┌─ Information supplied

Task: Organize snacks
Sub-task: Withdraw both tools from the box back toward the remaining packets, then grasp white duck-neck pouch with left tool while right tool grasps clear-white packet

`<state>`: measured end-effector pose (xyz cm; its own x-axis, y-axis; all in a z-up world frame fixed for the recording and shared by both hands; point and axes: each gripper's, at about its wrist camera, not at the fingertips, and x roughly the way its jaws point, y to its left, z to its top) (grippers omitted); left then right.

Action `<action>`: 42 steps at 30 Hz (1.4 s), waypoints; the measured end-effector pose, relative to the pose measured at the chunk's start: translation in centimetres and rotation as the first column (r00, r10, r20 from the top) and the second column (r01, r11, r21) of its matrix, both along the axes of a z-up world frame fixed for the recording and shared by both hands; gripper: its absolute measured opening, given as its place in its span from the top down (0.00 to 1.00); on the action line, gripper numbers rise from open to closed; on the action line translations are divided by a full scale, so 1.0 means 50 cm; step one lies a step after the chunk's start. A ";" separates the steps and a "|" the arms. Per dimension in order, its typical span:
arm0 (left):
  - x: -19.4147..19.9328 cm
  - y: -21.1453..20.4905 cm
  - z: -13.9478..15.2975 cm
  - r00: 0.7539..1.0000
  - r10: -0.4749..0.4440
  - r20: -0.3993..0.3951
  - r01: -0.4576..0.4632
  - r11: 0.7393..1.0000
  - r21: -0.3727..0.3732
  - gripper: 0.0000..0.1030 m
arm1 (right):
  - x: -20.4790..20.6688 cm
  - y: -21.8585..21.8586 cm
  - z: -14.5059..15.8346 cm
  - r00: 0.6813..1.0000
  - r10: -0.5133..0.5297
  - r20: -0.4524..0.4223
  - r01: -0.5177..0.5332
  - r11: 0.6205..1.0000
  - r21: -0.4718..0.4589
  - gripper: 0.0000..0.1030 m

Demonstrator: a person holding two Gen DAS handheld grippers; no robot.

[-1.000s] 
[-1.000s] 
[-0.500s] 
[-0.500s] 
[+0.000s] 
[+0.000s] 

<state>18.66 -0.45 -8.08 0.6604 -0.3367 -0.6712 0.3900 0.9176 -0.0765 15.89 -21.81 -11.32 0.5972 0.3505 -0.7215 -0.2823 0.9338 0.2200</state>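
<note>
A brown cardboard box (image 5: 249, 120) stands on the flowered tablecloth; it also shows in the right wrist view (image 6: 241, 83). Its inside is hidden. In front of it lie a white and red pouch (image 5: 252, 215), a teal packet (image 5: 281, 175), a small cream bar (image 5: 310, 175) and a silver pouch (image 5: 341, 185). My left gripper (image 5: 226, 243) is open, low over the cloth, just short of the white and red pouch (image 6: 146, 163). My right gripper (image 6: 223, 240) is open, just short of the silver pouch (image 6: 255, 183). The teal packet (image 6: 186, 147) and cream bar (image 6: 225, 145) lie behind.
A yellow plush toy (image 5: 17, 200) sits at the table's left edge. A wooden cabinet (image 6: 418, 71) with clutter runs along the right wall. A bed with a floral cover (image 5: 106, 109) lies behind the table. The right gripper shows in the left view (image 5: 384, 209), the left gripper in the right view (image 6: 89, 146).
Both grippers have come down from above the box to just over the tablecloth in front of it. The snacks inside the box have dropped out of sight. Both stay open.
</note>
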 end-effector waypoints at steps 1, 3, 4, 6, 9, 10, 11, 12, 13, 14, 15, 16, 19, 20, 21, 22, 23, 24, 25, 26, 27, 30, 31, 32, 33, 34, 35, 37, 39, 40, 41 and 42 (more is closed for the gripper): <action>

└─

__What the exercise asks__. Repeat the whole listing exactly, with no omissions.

__Exercise solution__.
Task: Organize snacks
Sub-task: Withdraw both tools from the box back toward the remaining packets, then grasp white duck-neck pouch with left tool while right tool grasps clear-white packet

`<state>`: measured end-effector pose (xyz cm; its own x-axis, y-axis; all in a z-up world frame fixed for the recording and shared by both hands; point and axes: each gripper's, at about its wrist camera, not at the fingertips, and x roughly the way its jaws point, y to its left, z to its top) (grippers omitted); left then right.

Action `<action>`: 42 steps at 30 Hz (1.4 s), waypoints; the measured end-effector pose, relative to the pose measured at the chunk's start: translation in centimetres and rotation as the first column (r00, r10, r20 from the top) and the second column (r01, r11, r21) of its matrix, both along the axes of a z-up world frame fixed for the recording and shared by both hands; gripper: its absolute measured opening, given as its place in its span from the top down (0.00 to 1.00); on the action line, gripper numbers rise from open to closed; on the action line translations are divided by a full scale, so 1.0 means 50 cm; step one lies a step after the chunk's start. A ";" separates the steps and a "|" the arms. Per dimension in order, its typical span:
arm0 (left):
  - x: -19.4147..19.9328 cm
  - y: -21.1453..20.4905 cm
  - z: -13.9478..15.2975 cm
  - r00: 0.7539..1.0000
  - r10: -0.4749..0.4440
  - r20: -0.3993..0.3951
  - r01: -0.4576..0.4632
  - r11: 0.7393..1.0000
  - r21: -0.3727..0.3732
  - gripper: 0.0000..0.1030 m
arm1 (right):
  - x: -20.4790..20.6688 cm
  - y: -21.8585..21.8586 cm
  - z: -14.5059..15.8346 cm
  - r00: 0.6813..1.0000
  - r10: -0.5133..0.5297
  - r20: -0.4524..0.4223
  - r01: -0.5177..0.5332
  - r11: 0.6205..1.0000
  - r21: -0.4718..0.4589
  - gripper: 0.0000..0.1030 m

Demonstrator: a person holding two Gen DAS handheld grippers; no robot.

[-1.000s] 
[-1.000s] 
[-0.500s] 
[-0.500s] 
[+0.000s] 
[+0.000s] 

<state>18.66 -0.45 -8.08 0.6604 -0.3367 -0.6712 0.3900 0.9176 -0.0765 15.89 -21.81 -11.32 0.5972 0.3505 -0.7215 -0.2823 0.9338 0.2200</state>
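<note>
A brown cardboard box (image 5: 249, 120) stands on the flowered tablecloth; it also shows in the right wrist view (image 6: 241, 83). Its inside is hidden. In front of it lie a white and red pouch (image 5: 252, 215), a teal packet (image 5: 281, 175), a small cream bar (image 5: 310, 175) and a silver pouch (image 5: 341, 185). My left gripper (image 5: 226, 243) is open, low over the cloth, just short of the white and red pouch (image 6: 146, 163). My right gripper (image 6: 223, 240) is open, just short of the silver pouch (image 6: 255, 183). The teal packet (image 6: 186, 147) and cream bar (image 6: 225, 145) lie behind.
A yellow plush toy (image 5: 17, 200) sits at the table's left edge. A wooden cabinet (image 6: 418, 71) with clutter runs along the right wall. A bed with a floral cover (image 5: 106, 109) lies behind the table. The right gripper shows in the left view (image 5: 384, 209), the left gripper in the right view (image 6: 89, 146).
Both grippers have come down from above the box to just over the tablecloth in front of it. The snacks inside the box have dropped out of sight. Both stay open.
</note>
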 end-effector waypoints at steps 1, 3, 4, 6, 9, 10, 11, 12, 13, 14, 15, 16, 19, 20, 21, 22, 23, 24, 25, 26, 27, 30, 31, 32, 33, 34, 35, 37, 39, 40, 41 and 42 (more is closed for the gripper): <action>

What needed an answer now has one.